Véronique veut pouvoir rendre visite à sa mère, 84 ans, hospitalisée à Seraing (Belgique), mais les restrictions sanitaires liées au coronavirus l'en empêchent.

"Ma maman va finir par mourir de chagrin", se désole Véronique. Depuis le 30 mai dernier, cette habitante de Neupré est séparée de sa mère, Yvette. Et plus les jours passent, plus la situation est dure à vivre.

Âgée de 84 ans, cette dernière a fait une chute le 30 mai dernier et a dû être hospitalisée au Centre Hospitalier Bois de l'Abbaye à Seraing. Après un examen, le diagnostic est tombé: fracture de la hanche. Plusieurs semaines seraient nécessaires avant que l’octogénaire puisse retrouver le domicile familial.

En attendant son rétablissement, elle se retrouve seule dans sa chambre d’hôpital sans qu’aucun proche ne puisse lui rendre visite. "On me dit que les visites dans les hôpitaux sont interdites à cause du covid", désespère Véronique. Avant d’ajouter: "Je trouve que cette interdiction est exagérée. Maman est confuse et ne comprend pas que je ne vienne pas. Si seulement je pouvais la voir au moins une à deux fois par semaine". Véronique doit donc se contenter d’un coup de fil de temps en temps et de nouvelles de son état de santé via les infirmières.

Les visites permises pour les hospitalisations longues durée

Afin de comprendre les règles qui régissent le centre hospitalier Bois de l'Abbaye, nous contactons son responsable communication, Nicolas Petterle. Lorsque nous décrivons la situation de Véronique et Yvette, le porte-parole se dit surpris. Car cela ne ressemble pas aux règles en vigueur au sein de son établissement. "Les visites ne sont pas autorisées. Mais pour les hospitalisations longue durée, avec l'accord du médecin référent, il est tout à fait possible de rendre visite à un patient. Le médecin référent reçoit les demandes et octroie l'accord de visites dans le respect des règles", nous détaille Nicolas Petterle. Par "hospitalisation longue durée", on entend des séjours de plus de 7 jours. En-dessous de cette période, aucune visite n'est permise. Des assouplissements supplémentaires existent également dans les services de maternité, de néonatologie, de pédiatrie ou encore pour l’accompagnement de personnes en fin de vie.
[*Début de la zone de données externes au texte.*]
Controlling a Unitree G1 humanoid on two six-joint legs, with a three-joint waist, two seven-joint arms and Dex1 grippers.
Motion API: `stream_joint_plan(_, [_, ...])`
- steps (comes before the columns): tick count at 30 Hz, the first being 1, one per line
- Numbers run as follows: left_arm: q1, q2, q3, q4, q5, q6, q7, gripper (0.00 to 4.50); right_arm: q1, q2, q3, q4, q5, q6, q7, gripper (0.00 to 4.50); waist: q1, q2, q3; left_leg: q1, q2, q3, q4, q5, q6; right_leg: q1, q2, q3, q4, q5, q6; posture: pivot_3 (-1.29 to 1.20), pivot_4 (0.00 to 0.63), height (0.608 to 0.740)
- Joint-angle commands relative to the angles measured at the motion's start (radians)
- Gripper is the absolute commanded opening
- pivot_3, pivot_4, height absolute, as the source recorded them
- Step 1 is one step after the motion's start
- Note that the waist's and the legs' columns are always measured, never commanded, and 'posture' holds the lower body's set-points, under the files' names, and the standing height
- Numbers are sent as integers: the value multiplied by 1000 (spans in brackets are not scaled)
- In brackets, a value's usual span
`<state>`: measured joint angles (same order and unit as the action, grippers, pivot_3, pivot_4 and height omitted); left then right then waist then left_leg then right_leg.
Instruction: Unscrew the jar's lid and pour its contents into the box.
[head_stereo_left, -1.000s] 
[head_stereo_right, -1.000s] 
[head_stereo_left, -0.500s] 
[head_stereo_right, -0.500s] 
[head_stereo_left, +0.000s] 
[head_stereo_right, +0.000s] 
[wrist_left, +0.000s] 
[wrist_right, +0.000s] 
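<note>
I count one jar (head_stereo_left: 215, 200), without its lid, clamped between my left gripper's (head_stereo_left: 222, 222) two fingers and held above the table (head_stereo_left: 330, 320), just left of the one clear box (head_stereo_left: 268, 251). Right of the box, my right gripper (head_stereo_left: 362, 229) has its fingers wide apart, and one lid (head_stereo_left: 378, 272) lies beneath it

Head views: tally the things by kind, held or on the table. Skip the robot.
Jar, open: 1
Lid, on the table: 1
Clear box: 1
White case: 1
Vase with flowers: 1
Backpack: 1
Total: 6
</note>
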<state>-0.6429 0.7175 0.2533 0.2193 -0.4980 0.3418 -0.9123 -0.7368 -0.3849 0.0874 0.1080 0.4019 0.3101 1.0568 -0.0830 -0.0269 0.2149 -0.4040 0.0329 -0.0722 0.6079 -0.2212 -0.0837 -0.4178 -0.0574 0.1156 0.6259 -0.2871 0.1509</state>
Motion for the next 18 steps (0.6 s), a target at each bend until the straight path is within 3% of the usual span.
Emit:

Le responsable communication nous explique que, pour obtenir un droit de visite pour une hospitalisation longue durée, la procédure est simple. Au début de la crise, lorsque les hôpitaux ont dû réguler l'afflux de visiteurs, les médecins référents se succédaient. Afin d'uniformiser cela, ils ne sont désormais plus que 3. Il est Il suffit de prendre rendez-vous auprès de ces professionnels.

Dès lundi, une visite par jour sera possible pour tout le monde

En fonction de la situation du patient, le médecin référent de l'hôpital émet un avis. "Le médecin référent, également président du Conseil médical, donne suite à toutes. Sauf s'il y a un risque pour le patient", nous explique-t-il.

Afin que notre témoin Véronique puisse enfin rendre visite à sa mère, le responsable prévoit de faire le nécessaire. "Cette dame peut me contacter et je lui indiquerai comment faire", accepte-t-il.

À partir de ce lundi 14 juin, le Centre Hospitalier Bois de l'Abbaye prévoit de nouveaux assouplissements. Les visites, qu'importe la durée du séjour, sont à nouveau permises. "Dès lundi, une visite par jour sera possible pour tout le monde. Chaque patient pourra recevoir un visiteur pendant 30 minutes. Il peut être différent tous les jours", nous éclaire le porte-parole. À chaque fois, un seul visiteur pourra se trouver dans chaque chambre. Un système de réservation sera mis en place pour rendre visite à des patients qui se trouvent en chambre commune. Le masque restera obligatoire durant toute la durée de la visite. À partir de lundi, le médecin référent ne donnera donc plus d'accord de visite. "Le visiteur sera accepté d'office", précise Nicolas Petterle.

Nicolas Petterle est conscient que les restrictions liées à la situation sanitaire sont difficiles à vivre. "En cette période difficile, on a toujours essayé d'être le plus humain possible, tout en garantissant la protection des patients. Ce n'est pas de gaieté de cœur que l'on refuse de visites mais on le fait parce que c'est nécessaire. C'est très compliqué à organiser car il y a toujours le risque de créer des clusters (foyers de contamination ndlr) dans l'hôpital", nous confie le porte-parole.